1.  Is zero a rational number? Can you write it in the form  $\dfrac{ {p}}{ {q}}$, where $ {p}$ and $ {q}$ are integers and $ {q}\ne  {0}$? Describe it.

Ans: Remember that, according to the definition of rational number,

a rational number is a number that can be expressed in the form of  $\dfrac{p}{q}$, where $p$ and $q$ are integers and  $q\ne \text{0}$. 


Now, notice that zero can be represented as $\dfrac{0}{1},\dfrac{0}{2},\dfrac{0}{3},\dfrac{0}{4},\dfrac{0}{5}.....$


Also, it can be expressed as $\dfrac{0}{-1},\dfrac{0}{-2},\dfrac{0}{-3},\dfrac{0}{-4}.....$


Therefore, it is concluded from here that $0$ can be expressed in the form of $\dfrac{p}{q}$, where $p$ and $q$ are integers.

Hence, zero must be a rational number.


2. Find any six rational numbers between $ {3}$ and $ {4}$. 

Ans: It is known that there are infinitely many rational numbers between any two numbers. Since we need to find $6$ rational numbers between $3$ and $4$, so multiply and divide the numbers by $7$ (or by any number greater than $6$)

Then it gives, 

$\begin{align} & 3=3\times \dfrac{7}{7}=\dfrac{21}{7} \\ & 4=4\times \dfrac{7}{7}=\dfrac{28}{7} \\ \end{align}$

Hence, $6$ rational numbers found between $3$ and $4$ are $\dfrac{22}{7},\dfrac{23}{7},\dfrac{24}{7},\dfrac{25}{7},\dfrac{26}{7},\dfrac{27}{7}$.
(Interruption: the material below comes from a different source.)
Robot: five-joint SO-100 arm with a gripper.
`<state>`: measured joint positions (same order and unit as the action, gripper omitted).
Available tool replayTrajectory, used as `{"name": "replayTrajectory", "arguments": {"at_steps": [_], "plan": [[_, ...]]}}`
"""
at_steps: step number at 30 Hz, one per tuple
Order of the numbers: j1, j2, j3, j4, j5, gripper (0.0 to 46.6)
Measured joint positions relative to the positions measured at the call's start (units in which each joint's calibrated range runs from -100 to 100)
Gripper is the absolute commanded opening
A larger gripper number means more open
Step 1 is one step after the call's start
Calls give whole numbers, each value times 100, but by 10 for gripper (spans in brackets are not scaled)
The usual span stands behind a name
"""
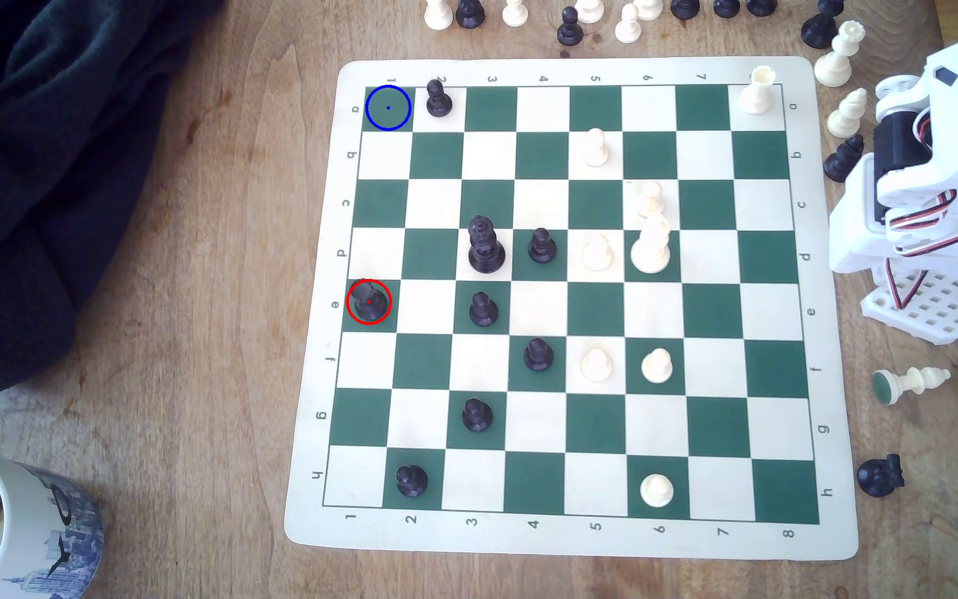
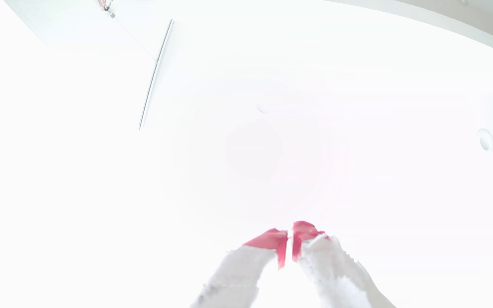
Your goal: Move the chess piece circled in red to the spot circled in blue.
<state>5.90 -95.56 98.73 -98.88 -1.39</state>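
Black chess piece (image 1: 369, 301): upright in red ring on green square at chessboard (image 1: 574, 541) edge, exterior view's left. Blue-ringed spot (image 1: 388, 107): far corner square, same edge, bare. Gripper (image 2: 289, 237): red-tipped jaws nearly together, holding nothing.

Column 1 squares between the chess piece (image 1: 369, 302) and the spot (image 1: 388, 107) stand bare; a black pawn (image 1: 438, 99) crowds the adjoining square
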Motion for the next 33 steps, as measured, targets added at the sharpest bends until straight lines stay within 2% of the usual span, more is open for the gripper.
{"name": "replayTrajectory", "arguments": {"at_steps": [5,12,13,17,22,29,30,31,33], "plan": [[0,0,9,16,0,2],[-133,0,-9,1323,0,2],[-118,0,-199,2223,0,2],[140,0,-606,4064,-20,2],[376,201,-1012,7562,-34,2],[420,1441,-1853,9347,-39,2],[361,1659,-2052,9578,-63,45],[214,2204,-2512,10032,-151,59],[118,2631,-2775,10303,-205,46]]}}
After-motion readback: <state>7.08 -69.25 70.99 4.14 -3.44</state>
3. Find any five rational numbers between $\dfrac{ {3}}{ {5}}$ and $\dfrac{ {4}}{ {5}}$.

Ans: It is known that there are infinitely many rational numbers between any two numbers.
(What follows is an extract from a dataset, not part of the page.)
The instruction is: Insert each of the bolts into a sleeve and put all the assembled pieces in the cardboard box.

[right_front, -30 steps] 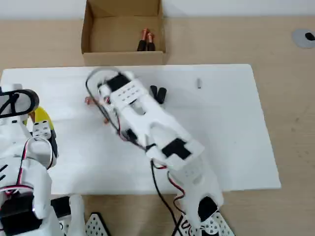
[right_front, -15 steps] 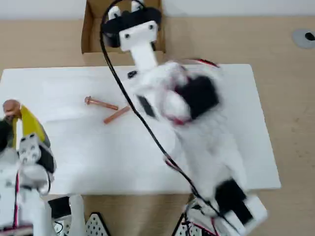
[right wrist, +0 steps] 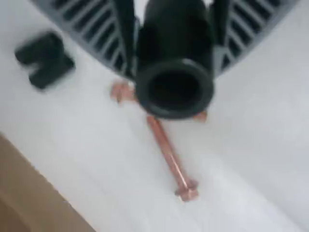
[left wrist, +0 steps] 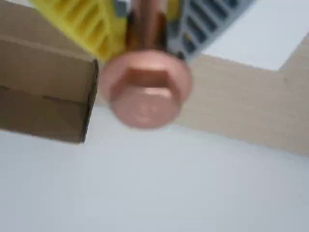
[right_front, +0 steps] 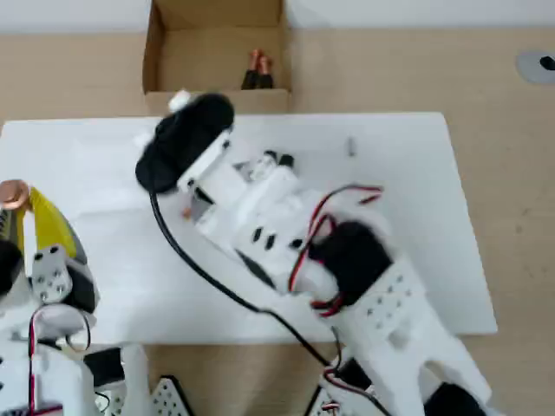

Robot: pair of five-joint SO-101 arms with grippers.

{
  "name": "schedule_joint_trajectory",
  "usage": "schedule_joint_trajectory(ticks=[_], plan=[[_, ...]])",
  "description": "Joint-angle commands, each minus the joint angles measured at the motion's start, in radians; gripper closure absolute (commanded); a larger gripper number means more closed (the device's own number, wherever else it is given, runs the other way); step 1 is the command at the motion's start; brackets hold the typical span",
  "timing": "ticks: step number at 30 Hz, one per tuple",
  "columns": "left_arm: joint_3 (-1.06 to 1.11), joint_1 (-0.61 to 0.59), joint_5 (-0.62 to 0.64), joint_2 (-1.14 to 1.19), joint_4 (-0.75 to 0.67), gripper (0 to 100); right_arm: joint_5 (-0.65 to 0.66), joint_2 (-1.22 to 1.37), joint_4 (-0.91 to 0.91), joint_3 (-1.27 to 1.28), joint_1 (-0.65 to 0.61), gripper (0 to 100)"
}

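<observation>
The left gripper (left wrist: 147,21), at the bench's (right_front: 512,217) 9 o'clock edge, is clamped on a copper flange-headed bolt (left wrist: 145,89). The right gripper (right wrist: 174,24), near centre toward 11 o'clock, grips a black tubular sleeve (right wrist: 175,87). They are well apart. Likely risks are a misaligned bolt jamming at the sleeve's mouth, or the sleeve knocking the loose copper bolts (right wrist: 166,150) beneath it, away from the brown cardboard box (right_front: 156,61) at 12 o'clock.

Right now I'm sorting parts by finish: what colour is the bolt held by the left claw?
The bolt is copper-coloured, clearest in the left wrist view.
</observation>
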Motion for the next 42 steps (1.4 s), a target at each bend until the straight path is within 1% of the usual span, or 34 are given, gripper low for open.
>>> schedule_joint_trajectory(ticks=[1,5,8,10,12,15,17,20,23,25,27,30,32,34,37,39,42], plan=[[0.035,0.012,0.038,-0.002,-0.075,100,0.017,-0.048,-0.226,0.236,-0.010,98.9],[0.092,0.014,0.138,-0.001,-0.140,100,0.017,-0.050,-0.359,0.352,-0.010,98.9],[0.147,0.031,0.206,0.007,-0.207,100,0.029,-0.050,-0.545,0.435,-0.010,98.9],[0.206,0.097,0.221,0.007,-0.259,100,0.094,-0.048,-0.655,0.496,-0.016,98.9],[0.275,0.189,0.221,0.007,-0.311,100,0.172,-0.024,-0.744,0.553,-0.027,98.9],[0.373,0.298,0.221,0.005,-0.390,100,0.241,0.076,-0.841,0.605,-0.024,98.9],[0.416,0.351,0.219,0.005,-0.439,100,0.239,0.156,-0.873,0.605,0.001,98.9],[0.440,0.382,0.219,0.007,-0.493,100,0.157,0.234,-0.957,0.596,0.044,98.9],[0.439,0.379,0.206,0.007,-0.500,100,0.087,0.232,-1.031,0.599,0.079,98.9],[0.439,0.347,0.167,0.002,-0.499,100,0.014,0.217,-1.054,0.601,0.102,98.9],[0.439,0.295,0.140,0.001,-0.502,100,-0.069,0.196,-1.054,0.601,0.125,98.9],[0.439,0.163,0.127,-0.001,-0.560,100,-0.147,0.145,-1.056,0.613,0.140,98.9],[0.439,0.064,0.132,0.005,-0.623,100,-0.160,0.102,-1.056,0.628,0.139,98.9],[0.439,0.008,0.133,0.007,-0.658,100,-0.160,0.050,-1.053,0.648,0.137,98.9],[0.439,-0.003,0.130,0.007,-0.661,100,-0.157,-0.036,-1.045,0.661,0.137,98.9],[0.439,-0.002,0.133,0.007,-0.661,100,-0.126,-0.091,-1.045,0.661,0.134,98.9],[0.445,0.051,0.133,0.007,-0.658,100,-0.106,-0.182,-1.046,0.676,0.111,98.9]])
Since here we need to find five rational numbers between $\dfrac{3}{5}$ and $\dfrac{4}{5}$,  so multiply and divide by $6$ (or by any number greater than $5$).

Then it gives,

$\dfrac{3}{5}=\dfrac{3}{5}\times \dfrac{6}{6}=\dfrac{18}{30}$,

$\dfrac{4}{5}=\dfrac{4}{5}\times \dfrac{6}{6}=\dfrac{24}{30}$.

Hence, $5$ rational numbers found between $\dfrac{3}{5}$ and $\dfrac{4}{5}$ are  $\dfrac{19}{30},\dfrac{20}{30},\dfrac{21}{30},\dfrac{22}{30},\dfrac{23}{30}$.


4. State whether the following statements are true or false. Give reasons for your answers.

(i) Every natural number is a whole number. 

Ans: Write the whole numbers and natural numbers in a separate manner.

It is known that the whole number series is $0,1,2,3,4,5.....$. and

the natural number series is $1,2,3,4,5.....$.

Therefore, it is concluded that all the natural numbers lie in the whole number series as represented in the diagram given below.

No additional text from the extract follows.